H
oi An is famous on the backpacker trail for the many tailors offering to make you a talor made suit in under 24 hours. The strrets are cluttered with these tailor shops. As you walk down the street the women out the front try to lure you into their shops. 'Hello. Where you from? Australia! G'day mate. Kangaroo. How long you stay? You want to look in my shop, Good quality. Very fast. Hello. Hey you. Just looking". Once you enter a shop you are flattered to unbearable limits. 'You have beautiful hair. You are so pretty. Yes, yes, I make it for you. You look very beautiful. Yes, very beautiful'.

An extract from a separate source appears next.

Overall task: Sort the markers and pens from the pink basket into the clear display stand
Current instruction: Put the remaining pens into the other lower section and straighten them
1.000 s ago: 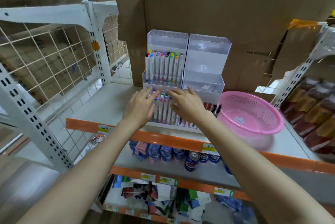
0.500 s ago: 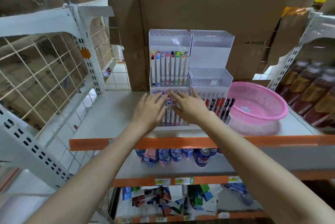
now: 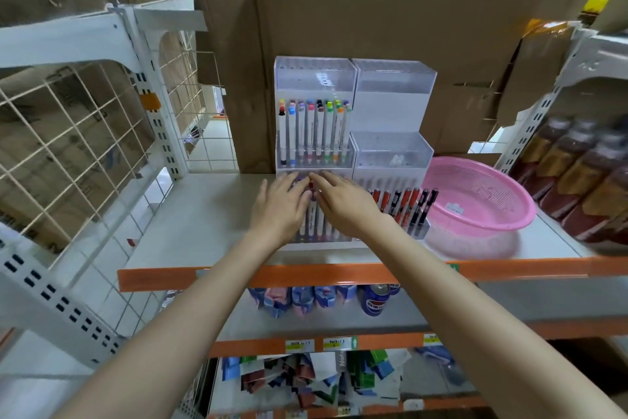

At first all this attention is annoying and I tended to avoid the shops but after a while some evil inner shopping demon comes out and suddenly you are being fitted for this and that and ordering duplicates. Ahhh, get me out of this town. I can't carry anything else and I don't need another pretty skirt.
Shopping aside Hoi An is really quite beautiful and it is nice to wander the streets in the afternoon when the it cools down a bit. They also make and sell many chinese lanterns which look beautiful lighting up all the restaurants and bars at night.
Change of topic now. So far on my travels I have had the flu for nearly three weeks in Thailand, then I had gastro in Laos and now in Vietnam I have had ongoing problems with my ears. At first it was just an earache that thankfully went away after a few days, then after all the swimming and water actrivities it returned and blocked both my ears so badly I could barely hear. It was unbearable and I sounded like and old lady always saying 'huh?, say that again' or 'I didn't hear you, speak up' all the time.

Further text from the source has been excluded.